=== Exercise goal ===
Filter out every line below that lacks "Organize", and copy the rest.
(Beginning of Data for this exercise)
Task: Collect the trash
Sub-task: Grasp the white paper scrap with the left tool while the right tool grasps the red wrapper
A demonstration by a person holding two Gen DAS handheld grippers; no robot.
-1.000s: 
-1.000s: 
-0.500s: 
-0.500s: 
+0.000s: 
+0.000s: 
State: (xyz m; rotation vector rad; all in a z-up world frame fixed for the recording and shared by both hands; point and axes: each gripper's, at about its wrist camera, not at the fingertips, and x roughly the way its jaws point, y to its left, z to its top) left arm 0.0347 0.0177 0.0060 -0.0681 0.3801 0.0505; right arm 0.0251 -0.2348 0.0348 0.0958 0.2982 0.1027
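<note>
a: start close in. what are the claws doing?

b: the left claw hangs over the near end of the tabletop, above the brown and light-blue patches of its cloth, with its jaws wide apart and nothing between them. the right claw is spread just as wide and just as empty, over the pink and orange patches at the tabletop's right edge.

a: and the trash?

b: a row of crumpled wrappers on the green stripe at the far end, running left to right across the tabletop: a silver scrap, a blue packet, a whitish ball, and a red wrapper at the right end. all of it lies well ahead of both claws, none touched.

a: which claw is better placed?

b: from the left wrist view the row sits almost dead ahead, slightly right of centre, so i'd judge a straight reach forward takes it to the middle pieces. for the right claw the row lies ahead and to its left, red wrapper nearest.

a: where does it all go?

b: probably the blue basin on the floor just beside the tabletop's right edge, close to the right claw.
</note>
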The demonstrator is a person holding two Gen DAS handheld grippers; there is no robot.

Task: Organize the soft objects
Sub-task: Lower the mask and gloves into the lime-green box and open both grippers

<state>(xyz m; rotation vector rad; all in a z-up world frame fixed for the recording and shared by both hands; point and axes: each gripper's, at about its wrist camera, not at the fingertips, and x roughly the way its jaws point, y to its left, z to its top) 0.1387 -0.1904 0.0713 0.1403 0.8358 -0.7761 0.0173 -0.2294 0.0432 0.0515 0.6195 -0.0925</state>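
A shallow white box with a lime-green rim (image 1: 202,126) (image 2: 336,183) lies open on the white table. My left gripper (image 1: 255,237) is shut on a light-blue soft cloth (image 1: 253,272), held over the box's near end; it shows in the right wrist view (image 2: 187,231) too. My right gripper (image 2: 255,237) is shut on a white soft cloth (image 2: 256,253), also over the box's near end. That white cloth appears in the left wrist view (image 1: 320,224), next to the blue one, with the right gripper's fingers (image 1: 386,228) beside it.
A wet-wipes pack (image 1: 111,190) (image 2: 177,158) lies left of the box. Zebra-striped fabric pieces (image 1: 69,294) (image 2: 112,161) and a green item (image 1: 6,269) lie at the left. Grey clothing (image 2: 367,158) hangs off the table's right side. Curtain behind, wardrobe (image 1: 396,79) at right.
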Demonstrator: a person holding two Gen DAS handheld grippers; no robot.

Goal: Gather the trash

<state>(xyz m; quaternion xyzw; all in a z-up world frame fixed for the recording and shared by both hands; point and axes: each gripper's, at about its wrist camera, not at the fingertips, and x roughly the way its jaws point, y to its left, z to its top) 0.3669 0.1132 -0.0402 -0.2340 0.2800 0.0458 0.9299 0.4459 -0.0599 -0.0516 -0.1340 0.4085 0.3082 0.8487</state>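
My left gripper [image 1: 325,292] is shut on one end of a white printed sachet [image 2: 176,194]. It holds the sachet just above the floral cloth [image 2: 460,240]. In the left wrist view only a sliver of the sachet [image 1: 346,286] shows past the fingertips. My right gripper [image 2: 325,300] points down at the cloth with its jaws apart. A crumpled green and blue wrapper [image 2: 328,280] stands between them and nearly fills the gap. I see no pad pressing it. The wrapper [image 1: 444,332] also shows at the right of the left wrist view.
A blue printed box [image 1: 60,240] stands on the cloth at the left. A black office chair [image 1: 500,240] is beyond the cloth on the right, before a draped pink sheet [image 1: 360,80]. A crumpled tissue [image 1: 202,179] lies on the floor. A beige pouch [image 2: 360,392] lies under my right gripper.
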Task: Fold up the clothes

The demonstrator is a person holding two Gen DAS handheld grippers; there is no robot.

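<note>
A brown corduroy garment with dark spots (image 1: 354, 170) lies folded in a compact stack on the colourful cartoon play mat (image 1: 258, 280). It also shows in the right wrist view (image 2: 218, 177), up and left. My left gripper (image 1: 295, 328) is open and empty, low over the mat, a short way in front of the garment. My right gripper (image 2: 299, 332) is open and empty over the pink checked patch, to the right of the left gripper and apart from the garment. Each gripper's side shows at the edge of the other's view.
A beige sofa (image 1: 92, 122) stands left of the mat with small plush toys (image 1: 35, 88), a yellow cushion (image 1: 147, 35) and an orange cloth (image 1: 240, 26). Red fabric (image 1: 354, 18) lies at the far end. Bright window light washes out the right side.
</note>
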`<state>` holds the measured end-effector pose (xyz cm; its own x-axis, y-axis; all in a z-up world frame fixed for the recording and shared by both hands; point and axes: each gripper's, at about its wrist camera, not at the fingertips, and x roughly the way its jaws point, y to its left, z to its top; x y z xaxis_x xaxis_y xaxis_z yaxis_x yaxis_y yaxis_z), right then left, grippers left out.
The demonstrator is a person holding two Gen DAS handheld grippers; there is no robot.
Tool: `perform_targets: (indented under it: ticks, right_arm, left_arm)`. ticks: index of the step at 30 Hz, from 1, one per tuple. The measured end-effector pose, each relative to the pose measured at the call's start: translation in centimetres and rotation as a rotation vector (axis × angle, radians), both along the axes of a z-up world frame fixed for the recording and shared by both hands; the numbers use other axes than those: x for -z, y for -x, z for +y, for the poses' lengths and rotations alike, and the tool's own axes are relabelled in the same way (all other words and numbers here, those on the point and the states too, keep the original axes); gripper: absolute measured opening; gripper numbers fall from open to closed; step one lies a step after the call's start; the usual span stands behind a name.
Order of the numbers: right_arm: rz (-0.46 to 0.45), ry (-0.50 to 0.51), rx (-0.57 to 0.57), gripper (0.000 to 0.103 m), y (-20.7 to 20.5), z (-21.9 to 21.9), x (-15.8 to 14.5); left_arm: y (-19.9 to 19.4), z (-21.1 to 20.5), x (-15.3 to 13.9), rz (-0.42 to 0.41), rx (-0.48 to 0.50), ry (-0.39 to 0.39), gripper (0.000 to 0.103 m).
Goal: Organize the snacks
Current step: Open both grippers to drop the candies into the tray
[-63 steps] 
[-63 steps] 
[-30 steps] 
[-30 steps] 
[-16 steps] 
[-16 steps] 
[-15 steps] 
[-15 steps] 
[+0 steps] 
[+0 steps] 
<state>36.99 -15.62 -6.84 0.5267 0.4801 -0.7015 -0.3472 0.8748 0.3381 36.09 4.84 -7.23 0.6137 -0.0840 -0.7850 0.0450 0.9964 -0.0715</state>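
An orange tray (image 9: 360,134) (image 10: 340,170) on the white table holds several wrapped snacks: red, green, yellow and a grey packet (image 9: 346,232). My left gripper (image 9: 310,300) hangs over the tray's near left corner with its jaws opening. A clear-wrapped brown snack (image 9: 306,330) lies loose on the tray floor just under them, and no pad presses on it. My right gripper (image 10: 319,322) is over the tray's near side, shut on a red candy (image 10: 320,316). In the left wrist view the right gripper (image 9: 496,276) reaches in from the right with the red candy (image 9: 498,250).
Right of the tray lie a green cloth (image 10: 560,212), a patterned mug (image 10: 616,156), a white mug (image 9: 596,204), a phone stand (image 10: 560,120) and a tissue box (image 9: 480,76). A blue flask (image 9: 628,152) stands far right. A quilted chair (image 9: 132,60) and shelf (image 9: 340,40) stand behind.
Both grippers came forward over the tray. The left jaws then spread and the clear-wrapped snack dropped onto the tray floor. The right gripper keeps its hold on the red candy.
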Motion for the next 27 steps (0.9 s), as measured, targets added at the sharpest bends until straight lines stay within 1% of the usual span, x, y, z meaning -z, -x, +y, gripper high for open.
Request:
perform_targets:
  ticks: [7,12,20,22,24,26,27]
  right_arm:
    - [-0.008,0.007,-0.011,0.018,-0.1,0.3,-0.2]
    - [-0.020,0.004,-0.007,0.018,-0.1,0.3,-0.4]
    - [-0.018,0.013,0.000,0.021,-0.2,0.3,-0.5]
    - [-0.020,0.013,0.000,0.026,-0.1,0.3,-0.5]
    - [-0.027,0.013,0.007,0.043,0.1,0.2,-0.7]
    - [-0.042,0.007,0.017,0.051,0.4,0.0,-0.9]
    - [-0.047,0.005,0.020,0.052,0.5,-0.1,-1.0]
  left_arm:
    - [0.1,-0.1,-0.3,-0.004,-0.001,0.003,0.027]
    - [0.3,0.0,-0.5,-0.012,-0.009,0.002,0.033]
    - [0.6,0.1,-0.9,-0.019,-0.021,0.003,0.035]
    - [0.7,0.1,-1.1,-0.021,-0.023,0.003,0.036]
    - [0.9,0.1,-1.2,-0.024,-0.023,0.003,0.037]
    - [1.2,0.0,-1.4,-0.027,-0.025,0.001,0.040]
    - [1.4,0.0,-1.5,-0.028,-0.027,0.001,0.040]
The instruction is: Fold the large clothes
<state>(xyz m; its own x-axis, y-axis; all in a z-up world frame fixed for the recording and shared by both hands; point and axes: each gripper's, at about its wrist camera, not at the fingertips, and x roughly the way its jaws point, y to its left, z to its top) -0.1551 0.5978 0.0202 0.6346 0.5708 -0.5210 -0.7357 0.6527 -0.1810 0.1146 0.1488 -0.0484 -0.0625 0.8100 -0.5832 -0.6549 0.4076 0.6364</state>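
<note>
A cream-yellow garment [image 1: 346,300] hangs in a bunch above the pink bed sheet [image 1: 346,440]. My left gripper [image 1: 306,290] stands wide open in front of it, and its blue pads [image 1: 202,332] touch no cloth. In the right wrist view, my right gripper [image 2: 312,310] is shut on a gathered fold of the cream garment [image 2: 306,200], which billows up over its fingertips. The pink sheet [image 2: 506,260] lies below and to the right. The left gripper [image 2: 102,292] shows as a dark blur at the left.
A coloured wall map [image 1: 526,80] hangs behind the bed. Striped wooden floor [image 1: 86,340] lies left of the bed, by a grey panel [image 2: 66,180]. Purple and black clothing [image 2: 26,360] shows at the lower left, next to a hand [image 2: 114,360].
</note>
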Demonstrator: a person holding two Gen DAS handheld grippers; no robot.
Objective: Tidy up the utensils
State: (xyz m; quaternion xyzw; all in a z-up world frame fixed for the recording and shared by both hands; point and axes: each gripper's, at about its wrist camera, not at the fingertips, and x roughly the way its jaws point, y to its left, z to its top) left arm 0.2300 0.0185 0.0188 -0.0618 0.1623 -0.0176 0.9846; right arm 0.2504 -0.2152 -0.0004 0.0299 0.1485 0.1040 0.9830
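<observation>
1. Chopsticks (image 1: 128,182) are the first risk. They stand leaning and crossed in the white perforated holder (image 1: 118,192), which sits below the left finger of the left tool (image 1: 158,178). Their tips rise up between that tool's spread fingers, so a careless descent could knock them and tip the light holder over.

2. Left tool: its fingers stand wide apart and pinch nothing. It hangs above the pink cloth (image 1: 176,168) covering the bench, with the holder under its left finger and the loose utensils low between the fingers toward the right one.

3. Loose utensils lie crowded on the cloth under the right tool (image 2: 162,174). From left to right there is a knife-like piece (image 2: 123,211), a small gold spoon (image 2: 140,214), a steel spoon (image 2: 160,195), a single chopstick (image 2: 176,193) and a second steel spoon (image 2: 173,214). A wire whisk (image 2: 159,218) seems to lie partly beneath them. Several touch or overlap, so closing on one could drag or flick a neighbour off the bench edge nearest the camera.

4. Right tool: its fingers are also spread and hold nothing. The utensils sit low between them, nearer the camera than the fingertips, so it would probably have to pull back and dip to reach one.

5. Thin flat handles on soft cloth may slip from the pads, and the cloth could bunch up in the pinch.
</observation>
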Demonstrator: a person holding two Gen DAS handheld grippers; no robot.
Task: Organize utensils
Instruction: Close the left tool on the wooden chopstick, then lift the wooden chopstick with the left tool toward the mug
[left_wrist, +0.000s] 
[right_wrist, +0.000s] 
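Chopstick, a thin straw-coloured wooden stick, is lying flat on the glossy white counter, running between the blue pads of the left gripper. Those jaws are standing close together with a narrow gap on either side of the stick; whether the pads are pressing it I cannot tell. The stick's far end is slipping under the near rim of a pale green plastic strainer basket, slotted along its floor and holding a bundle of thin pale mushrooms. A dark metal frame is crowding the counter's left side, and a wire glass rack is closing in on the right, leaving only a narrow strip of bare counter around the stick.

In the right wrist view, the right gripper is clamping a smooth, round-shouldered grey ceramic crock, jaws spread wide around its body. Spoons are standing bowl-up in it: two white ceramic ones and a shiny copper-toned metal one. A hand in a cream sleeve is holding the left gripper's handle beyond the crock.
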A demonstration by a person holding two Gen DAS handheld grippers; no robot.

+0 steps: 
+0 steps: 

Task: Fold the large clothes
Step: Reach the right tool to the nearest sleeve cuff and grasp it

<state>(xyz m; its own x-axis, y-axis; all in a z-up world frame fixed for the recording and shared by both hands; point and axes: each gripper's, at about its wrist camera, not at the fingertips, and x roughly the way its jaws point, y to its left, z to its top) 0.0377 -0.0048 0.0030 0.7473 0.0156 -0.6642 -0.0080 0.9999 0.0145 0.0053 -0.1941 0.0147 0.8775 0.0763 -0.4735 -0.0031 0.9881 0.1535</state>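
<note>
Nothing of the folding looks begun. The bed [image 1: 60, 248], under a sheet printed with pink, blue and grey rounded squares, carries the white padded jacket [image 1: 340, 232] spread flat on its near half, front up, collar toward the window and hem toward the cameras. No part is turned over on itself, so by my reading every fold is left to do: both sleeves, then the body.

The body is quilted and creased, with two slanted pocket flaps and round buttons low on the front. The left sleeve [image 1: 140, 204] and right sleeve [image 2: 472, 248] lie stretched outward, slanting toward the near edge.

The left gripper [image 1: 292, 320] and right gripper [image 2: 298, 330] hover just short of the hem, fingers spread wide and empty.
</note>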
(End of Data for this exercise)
=== Written reply ===
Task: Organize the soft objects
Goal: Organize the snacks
Task: Organize utensils

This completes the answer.